To do: Look through the listing below for the line containing "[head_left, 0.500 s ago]". Copy it and each line after it up to and including the line containing "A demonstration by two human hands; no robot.", exactly, leaving out pictures.

== Data excerpt ==

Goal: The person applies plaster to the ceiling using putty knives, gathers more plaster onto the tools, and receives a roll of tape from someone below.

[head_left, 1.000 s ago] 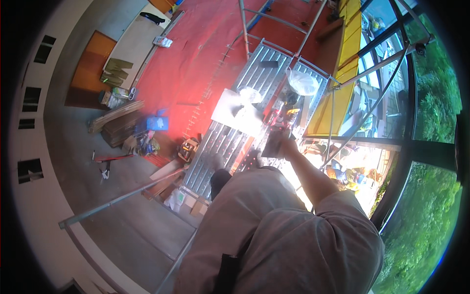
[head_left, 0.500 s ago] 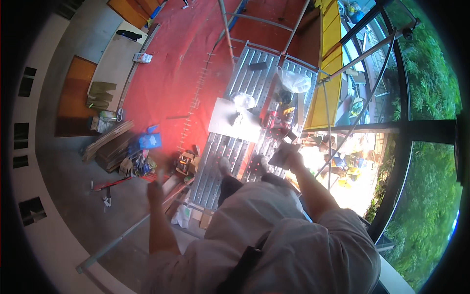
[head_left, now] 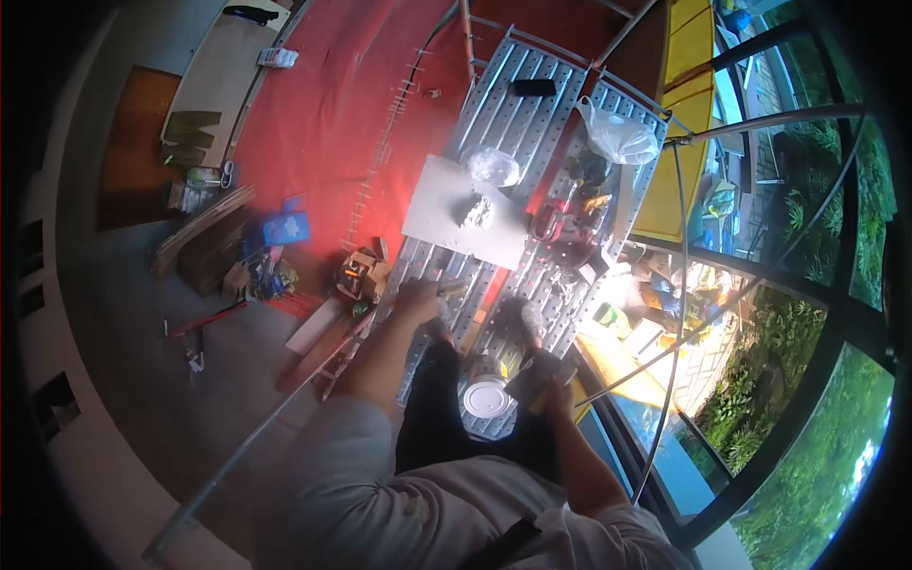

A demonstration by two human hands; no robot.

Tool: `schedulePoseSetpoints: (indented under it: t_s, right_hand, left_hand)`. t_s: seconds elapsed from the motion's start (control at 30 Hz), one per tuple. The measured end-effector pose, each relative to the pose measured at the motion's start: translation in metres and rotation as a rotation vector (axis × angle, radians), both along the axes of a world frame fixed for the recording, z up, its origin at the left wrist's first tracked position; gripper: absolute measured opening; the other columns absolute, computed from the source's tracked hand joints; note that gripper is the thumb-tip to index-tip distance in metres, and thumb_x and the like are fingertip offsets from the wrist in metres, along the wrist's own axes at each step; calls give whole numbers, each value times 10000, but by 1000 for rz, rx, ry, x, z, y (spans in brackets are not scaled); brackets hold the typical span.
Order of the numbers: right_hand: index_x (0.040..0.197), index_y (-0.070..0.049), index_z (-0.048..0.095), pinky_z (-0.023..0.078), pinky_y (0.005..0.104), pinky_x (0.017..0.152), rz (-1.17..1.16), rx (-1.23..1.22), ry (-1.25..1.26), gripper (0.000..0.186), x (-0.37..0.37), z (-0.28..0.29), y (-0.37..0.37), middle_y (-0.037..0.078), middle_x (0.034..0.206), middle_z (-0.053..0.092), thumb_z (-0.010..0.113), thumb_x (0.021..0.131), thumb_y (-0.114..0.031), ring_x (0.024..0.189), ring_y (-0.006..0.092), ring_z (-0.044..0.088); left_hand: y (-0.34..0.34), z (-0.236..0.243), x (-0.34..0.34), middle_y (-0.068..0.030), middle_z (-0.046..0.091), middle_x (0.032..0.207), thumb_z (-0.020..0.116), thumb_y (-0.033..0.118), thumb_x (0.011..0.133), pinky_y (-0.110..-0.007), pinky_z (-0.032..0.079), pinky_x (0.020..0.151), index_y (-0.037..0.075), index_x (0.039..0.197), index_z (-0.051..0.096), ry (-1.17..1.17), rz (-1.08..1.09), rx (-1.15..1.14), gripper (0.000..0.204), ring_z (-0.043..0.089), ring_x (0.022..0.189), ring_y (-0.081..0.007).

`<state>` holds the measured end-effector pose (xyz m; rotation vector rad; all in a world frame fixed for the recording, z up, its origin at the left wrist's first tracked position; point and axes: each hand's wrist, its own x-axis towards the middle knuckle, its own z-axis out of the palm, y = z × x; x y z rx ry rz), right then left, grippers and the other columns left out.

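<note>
My left hand is closed round a short, slim tool, perhaps a putty knife, and reaches out over the metal scaffold platform. My right hand grips a dark flat plate, held near my right leg. Below and between my feet stands a white tub with a pale round lid, close to the plate. Ahead on the platform lies a white board bearing a white lump and a crumpled clear plastic bag.
Red and dark tools sit right of the board, with a white plastic bag and a black item beyond. Scaffold tubes and window frames rise at right. Down left, a box of tools and boards lie on the floor.
My left hand has swung from the far left in over the platform. My right hand has drawn back with the plate toward my leg. The lidded tub has come into sight.
</note>
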<state>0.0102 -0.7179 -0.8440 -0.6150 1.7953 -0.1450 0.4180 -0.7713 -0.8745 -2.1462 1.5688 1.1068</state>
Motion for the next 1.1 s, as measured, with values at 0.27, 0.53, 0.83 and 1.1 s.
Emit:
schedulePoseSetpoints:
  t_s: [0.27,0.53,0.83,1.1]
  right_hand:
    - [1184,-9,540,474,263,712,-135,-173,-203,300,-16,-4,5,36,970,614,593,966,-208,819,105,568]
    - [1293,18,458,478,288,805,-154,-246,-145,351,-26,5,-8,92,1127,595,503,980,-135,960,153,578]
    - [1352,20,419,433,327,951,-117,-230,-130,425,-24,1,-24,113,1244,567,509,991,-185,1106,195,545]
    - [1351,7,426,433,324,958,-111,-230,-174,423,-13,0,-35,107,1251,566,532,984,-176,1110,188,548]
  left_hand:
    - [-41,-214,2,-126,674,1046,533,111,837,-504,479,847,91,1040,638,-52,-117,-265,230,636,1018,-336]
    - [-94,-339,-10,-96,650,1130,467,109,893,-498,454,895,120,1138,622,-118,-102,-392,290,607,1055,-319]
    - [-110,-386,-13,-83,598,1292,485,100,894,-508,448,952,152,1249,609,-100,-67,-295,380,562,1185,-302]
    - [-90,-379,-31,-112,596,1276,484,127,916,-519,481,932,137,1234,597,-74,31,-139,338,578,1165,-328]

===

Answer space:
[head_left, 0.500 s ago] 
[head_left, now] 

A demonstration by two human hands; no robot.

The reply to this exercise is complete.